Timothy v. Pia, Anderson, Dorius, Reynard & Moss LLC
Decision Date | 23 February 2018 |
Docket Number | No. 20150051-CA,20150051-CA |
Parties | Paul TIMOTHY and Janice Timothy, Appellants, v. PIA, ANDERSON, DORIUS, REYNARD & MOSS LLC and Brennan Moss, Appellees. |
Court | Utah Court of Appeals |
Nelson Abbott, Attorney for Appellants
J. Ryan Mitchell, John P. Mertens, and William O. Kimball, Attorneys for Appellees
1
Opinion
¶1 Paul Timothy and Janice Timothy (collectively, Creditors) appeal the district court’s grant of summary judgment in favor of Pia, Anderson, Dorius, Reynard & Moss LLC (Law Firm) and Brennan Moss (collectively, Appellees). We affirm.

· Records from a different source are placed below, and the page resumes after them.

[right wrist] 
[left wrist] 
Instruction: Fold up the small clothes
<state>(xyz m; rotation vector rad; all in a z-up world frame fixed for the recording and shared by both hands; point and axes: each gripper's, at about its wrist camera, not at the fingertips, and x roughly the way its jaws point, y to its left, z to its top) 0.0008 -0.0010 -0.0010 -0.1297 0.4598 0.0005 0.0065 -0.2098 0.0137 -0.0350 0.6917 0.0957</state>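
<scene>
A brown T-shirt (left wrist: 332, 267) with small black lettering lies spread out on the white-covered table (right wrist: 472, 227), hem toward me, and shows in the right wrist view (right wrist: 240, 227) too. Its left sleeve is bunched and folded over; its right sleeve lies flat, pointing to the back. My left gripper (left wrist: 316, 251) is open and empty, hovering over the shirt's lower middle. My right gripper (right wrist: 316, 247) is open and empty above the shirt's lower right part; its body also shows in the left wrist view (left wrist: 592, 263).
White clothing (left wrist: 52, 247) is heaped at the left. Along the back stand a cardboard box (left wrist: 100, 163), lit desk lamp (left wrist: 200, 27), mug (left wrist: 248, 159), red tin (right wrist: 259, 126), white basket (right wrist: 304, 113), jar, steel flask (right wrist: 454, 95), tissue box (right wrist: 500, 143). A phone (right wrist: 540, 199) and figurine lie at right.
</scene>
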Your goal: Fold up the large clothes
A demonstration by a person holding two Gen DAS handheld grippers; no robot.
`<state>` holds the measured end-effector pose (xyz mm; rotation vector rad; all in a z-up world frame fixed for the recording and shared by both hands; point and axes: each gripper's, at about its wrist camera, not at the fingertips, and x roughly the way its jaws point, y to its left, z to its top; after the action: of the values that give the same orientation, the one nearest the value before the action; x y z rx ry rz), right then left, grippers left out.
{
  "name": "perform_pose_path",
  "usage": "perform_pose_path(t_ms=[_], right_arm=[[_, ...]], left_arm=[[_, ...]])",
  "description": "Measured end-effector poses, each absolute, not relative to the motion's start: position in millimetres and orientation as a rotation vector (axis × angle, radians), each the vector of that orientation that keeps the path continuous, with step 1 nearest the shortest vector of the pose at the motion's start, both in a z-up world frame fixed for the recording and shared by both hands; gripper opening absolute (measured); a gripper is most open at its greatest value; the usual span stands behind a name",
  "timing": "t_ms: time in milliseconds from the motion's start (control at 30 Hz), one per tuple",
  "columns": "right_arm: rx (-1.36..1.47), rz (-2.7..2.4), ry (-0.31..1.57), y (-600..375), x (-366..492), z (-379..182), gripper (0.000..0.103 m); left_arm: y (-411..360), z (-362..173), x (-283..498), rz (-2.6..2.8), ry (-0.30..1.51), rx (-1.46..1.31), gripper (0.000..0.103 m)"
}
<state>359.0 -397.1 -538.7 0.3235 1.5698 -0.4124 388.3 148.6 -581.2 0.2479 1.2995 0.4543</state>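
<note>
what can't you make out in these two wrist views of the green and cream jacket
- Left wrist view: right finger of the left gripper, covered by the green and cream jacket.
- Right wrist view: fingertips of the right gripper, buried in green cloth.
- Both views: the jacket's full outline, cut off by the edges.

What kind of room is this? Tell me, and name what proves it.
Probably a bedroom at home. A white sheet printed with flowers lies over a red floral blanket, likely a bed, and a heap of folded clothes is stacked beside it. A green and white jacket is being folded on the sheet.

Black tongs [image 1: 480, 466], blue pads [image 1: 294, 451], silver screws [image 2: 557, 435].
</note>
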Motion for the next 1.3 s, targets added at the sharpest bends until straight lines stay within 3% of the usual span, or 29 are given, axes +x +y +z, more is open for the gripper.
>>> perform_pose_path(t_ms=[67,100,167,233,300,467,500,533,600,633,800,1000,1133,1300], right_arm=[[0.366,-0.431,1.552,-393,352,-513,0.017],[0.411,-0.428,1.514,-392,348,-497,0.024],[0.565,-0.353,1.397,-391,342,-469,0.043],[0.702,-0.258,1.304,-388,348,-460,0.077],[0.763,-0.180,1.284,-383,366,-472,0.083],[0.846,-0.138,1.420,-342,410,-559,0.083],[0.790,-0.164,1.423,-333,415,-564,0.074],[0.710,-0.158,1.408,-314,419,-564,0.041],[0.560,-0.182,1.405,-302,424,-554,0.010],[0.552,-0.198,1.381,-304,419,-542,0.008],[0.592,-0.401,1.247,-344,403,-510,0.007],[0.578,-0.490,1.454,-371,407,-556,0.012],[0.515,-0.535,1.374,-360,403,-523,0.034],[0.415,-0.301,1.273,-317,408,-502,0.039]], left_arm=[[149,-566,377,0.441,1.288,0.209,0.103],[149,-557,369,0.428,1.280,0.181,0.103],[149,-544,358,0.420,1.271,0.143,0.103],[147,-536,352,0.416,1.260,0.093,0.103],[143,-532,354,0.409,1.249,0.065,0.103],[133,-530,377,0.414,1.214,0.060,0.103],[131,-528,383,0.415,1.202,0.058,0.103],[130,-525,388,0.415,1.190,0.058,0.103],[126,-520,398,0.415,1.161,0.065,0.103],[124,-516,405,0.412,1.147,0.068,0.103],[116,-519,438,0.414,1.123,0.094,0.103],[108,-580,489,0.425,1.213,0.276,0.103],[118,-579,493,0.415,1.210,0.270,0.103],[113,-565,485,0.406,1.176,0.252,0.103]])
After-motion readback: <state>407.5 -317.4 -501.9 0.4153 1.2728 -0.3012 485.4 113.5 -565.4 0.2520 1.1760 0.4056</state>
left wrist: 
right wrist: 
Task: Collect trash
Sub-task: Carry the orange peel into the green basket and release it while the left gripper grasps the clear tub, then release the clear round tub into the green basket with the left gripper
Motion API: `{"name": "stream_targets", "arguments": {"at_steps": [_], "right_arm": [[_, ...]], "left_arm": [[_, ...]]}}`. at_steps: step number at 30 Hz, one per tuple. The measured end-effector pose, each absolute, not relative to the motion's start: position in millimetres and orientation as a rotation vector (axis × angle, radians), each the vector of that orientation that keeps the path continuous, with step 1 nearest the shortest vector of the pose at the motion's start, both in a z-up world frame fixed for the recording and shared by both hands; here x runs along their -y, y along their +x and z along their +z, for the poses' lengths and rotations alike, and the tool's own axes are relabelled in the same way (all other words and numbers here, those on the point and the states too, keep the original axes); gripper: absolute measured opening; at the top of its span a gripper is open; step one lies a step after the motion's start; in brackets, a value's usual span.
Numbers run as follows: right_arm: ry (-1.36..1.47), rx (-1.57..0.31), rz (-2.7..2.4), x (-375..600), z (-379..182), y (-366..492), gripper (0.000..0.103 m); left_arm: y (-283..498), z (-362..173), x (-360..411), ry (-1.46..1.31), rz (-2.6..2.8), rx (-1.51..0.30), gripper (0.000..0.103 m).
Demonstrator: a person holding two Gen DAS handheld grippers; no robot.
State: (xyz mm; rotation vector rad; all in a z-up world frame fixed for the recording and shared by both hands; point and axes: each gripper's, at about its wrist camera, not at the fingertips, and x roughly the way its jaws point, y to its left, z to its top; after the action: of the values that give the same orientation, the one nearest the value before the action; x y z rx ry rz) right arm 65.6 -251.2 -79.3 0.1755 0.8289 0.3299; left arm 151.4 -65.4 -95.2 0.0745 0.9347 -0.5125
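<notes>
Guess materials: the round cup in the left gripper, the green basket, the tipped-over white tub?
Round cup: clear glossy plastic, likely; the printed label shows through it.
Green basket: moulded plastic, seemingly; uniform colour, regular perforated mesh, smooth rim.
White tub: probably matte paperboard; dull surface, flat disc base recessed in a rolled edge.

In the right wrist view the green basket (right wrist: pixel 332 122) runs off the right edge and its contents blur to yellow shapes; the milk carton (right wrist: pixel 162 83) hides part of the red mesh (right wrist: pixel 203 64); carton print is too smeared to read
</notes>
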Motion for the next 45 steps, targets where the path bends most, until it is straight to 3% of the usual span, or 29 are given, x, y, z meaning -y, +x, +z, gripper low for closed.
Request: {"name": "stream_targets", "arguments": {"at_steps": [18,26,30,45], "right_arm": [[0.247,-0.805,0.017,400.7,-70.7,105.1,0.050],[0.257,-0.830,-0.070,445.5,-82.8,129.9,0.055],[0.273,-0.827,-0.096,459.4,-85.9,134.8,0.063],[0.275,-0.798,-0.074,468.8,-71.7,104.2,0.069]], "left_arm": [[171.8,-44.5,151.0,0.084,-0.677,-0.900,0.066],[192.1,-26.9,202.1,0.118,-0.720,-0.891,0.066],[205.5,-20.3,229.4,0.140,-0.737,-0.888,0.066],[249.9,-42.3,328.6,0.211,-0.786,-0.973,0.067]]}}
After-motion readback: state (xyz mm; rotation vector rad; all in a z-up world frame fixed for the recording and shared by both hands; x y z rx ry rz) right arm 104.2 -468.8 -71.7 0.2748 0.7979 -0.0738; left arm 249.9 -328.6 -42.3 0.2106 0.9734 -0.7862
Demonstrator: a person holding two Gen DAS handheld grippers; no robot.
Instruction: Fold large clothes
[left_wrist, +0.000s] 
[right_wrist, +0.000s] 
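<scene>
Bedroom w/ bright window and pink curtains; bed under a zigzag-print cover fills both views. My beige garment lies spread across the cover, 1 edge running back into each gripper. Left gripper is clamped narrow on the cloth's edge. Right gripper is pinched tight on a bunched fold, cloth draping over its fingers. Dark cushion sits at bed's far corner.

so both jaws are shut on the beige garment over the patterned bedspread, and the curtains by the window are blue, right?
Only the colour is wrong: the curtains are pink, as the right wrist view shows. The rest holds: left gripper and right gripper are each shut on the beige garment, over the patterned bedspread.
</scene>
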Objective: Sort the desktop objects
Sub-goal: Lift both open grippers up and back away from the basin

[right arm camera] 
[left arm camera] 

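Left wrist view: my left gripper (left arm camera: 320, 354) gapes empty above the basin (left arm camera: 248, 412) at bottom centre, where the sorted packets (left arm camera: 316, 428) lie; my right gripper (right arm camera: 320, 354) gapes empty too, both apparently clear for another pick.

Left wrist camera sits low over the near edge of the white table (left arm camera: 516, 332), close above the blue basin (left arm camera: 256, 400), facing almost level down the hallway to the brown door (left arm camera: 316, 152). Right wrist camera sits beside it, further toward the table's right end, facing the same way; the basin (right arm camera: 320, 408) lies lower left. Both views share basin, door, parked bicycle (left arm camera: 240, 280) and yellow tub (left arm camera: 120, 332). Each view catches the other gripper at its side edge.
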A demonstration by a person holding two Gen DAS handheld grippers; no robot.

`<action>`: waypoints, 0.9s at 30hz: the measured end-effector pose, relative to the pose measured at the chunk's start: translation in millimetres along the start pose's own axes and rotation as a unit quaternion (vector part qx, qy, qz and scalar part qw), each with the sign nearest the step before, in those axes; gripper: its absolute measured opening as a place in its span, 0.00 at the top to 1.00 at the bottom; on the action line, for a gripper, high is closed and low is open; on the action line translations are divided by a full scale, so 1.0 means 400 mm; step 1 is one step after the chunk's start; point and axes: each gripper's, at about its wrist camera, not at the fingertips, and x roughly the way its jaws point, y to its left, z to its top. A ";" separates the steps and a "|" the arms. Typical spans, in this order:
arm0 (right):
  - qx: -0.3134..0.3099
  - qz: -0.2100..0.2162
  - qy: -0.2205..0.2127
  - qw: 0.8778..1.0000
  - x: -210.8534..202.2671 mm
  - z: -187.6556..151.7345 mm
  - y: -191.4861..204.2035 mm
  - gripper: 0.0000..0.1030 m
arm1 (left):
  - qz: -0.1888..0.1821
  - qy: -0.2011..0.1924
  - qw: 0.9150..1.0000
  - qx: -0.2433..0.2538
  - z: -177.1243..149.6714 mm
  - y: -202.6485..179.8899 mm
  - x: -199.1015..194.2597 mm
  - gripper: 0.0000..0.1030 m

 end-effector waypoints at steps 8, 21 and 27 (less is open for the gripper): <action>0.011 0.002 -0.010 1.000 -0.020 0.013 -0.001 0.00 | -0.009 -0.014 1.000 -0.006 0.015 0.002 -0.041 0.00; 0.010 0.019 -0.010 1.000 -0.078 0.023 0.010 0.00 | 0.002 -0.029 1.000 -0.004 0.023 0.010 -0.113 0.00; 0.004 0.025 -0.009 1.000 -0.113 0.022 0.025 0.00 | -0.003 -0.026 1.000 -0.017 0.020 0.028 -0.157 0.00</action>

¶2 In 2002, Creditors brought suit against Thomas Keetch and Teri Keetch (collectively, Debtors) alleging, among other things, breach of contract and fraud. The case ultimately resulted in a 2009 judgment in Creditors’ favor.2
¶3 In July 2009, approximately four months after entry of the judgment, all of Debtors’ bank accounts were closed.3 Then, in March 2010, Teri Keetch’s high-school-aged son (Son) opened a bank account.4 The district court later determined that both Teri Keetch and Son had access to all of the money in the account and that "[m]uch of the money in [Son’s] bank account belonged to [Debtors]."5
¶4 On February 12, 2011, Son wrote a check for $50,000 from "his" account, payable to Law Firm. The check’s memo line read "Terry Keetch." Law Firm deposited the check into its trust account around March 15, 2011. The district court later found that the $50,000 was Debtors’ money.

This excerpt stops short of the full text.